Philippines: E-payments gaining ground – BSP

DIGITAL payments took a larger share of retail payments last year in both volume and value, the Bangko Sentral ng Pilipinas (BPS) reported on Wednesday.

By volume, e-payments accounted for 30.2 percent of all transactions, up from 20.1 percent in 2020. In value terms, meanwhile, they comprised 44.1 percent from 26.8 percent previously.

“The latest results show we are closer to meeting our objective of converting at least 50 percent of retail payment transactions to digital form by the end of 2023 under the BSP Digital Payments Transformation Roadmap,” central bank Governor Felipe Medalla said in a statement.

Peer-to-peer (P2P) remittances, merchant payments and business payments of salaries and wages to employees — described as “high-frequency, low-value retail transactions” — were cited as having driven growth.

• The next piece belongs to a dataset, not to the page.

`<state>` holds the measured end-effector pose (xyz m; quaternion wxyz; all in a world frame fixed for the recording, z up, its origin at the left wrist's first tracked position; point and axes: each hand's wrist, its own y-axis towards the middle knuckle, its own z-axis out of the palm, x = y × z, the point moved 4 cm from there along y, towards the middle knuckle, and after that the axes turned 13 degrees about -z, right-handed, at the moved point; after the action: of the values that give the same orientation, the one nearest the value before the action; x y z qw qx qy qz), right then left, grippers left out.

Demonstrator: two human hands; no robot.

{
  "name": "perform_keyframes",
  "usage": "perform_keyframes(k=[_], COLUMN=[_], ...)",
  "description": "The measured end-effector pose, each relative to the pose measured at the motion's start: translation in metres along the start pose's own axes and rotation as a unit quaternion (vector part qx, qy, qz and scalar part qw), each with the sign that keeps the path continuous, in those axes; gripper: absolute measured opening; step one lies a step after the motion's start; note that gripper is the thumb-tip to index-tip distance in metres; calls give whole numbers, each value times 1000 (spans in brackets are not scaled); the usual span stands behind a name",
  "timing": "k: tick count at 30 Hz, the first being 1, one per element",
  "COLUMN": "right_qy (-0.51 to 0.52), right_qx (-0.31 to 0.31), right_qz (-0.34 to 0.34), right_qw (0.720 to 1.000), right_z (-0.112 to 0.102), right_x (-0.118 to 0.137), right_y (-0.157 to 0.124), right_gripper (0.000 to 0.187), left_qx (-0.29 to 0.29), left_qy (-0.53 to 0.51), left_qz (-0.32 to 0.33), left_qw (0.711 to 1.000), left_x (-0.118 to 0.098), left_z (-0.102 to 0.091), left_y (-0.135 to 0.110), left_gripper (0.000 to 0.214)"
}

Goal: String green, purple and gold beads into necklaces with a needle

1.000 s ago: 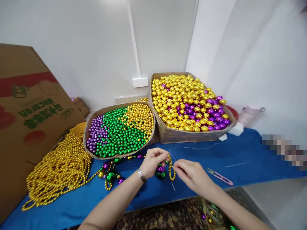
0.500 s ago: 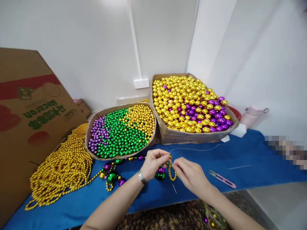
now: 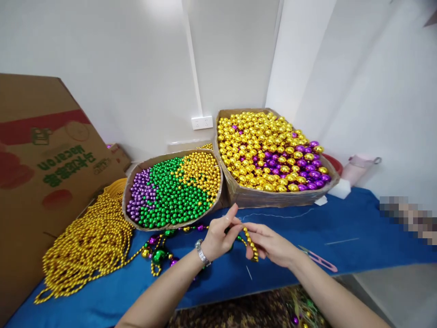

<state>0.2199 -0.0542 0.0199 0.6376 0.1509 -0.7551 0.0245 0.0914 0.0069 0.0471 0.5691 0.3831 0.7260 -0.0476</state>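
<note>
Hands are brought closer together than half second ago; gold bead strand (image 3: pixel 251 243) is now tilted, top left to bottom right. Top end is pinched by left hand (image 3: pixel 218 237), one finger lifted. Lower part is gripped in curled right hand (image 3: pixel 275 243). Strand is held between both hands, just above blue cloth (image 3: pixel 341 223). Bead boxes (image 3: pixel 273 199) are set behind, white wall beyond.
</note>
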Motion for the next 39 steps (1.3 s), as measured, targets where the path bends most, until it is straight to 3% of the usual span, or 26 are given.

Merchant payments were said to have increased by 43.8 percent in volume while P2P remittances surged by 268.6 percent. Payments for salaries and wages also accelerated by 170.2 percent over the course of the year, which the BSP said showed that firms were moving away from traditional cash payments.

The jump in the use of account-to-account electronic cash transfers can also be attributed to customers’ shifting preferences, the central bank added. It noted that during the pandemic, Filipinos who had accounts were able to perform financial transactions utilizing their mobile devices in the comfort of their homes.

“This capability for digital transactions should be within reach of every Filipino in our increasingly digital economy,” Medalla said.